▸ **Action item**:
Starting at the line that has "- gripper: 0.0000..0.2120" and stopping after the line that has "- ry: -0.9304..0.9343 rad", reproduce the listing below exactly; omit everything else.
· · · ·
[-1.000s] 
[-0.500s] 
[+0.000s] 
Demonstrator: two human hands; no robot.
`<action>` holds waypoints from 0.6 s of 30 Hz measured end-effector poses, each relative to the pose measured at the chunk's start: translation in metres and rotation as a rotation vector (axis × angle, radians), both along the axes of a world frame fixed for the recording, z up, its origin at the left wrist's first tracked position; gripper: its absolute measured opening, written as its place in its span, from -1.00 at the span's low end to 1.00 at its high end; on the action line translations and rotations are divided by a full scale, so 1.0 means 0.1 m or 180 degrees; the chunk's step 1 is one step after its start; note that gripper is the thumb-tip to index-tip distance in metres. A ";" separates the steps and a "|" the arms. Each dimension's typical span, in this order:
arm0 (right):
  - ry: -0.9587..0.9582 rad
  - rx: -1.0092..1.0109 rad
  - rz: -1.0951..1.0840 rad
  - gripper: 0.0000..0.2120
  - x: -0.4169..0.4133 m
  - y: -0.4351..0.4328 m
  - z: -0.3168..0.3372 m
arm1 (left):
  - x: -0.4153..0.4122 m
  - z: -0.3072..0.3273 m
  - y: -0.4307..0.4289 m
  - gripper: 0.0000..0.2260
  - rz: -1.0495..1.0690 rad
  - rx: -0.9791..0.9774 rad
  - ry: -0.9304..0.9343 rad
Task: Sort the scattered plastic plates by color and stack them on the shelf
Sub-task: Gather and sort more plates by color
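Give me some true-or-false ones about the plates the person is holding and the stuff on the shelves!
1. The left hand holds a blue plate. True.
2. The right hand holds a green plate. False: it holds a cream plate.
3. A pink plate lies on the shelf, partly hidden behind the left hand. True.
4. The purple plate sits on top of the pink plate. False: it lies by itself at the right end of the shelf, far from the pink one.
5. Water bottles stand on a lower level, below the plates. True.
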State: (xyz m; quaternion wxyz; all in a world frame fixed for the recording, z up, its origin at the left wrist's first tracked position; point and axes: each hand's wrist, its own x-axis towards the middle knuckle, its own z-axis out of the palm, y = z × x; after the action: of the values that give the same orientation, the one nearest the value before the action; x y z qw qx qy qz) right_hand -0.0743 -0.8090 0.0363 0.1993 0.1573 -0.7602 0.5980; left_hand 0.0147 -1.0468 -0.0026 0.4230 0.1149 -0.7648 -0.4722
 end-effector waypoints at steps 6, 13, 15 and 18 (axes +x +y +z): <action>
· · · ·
▸ **Task result**:
  - gripper: 0.0000..0.2120
  - x: -0.4169..0.4133 m
  - y: -0.4351..0.4328 m
  - z: -0.3168..0.3372 m
arm1 (left):
  - x: -0.4153..0.4122 m
  - z: -0.3072..0.3273 m
  - y: -0.4307..0.4289 m
  - gripper: 0.0000..0.2260
  - rz: -1.0495..1.0690 rad
  - rx: -0.9791..0.9774 rad
  - ry: -0.9304..0.9343 rad

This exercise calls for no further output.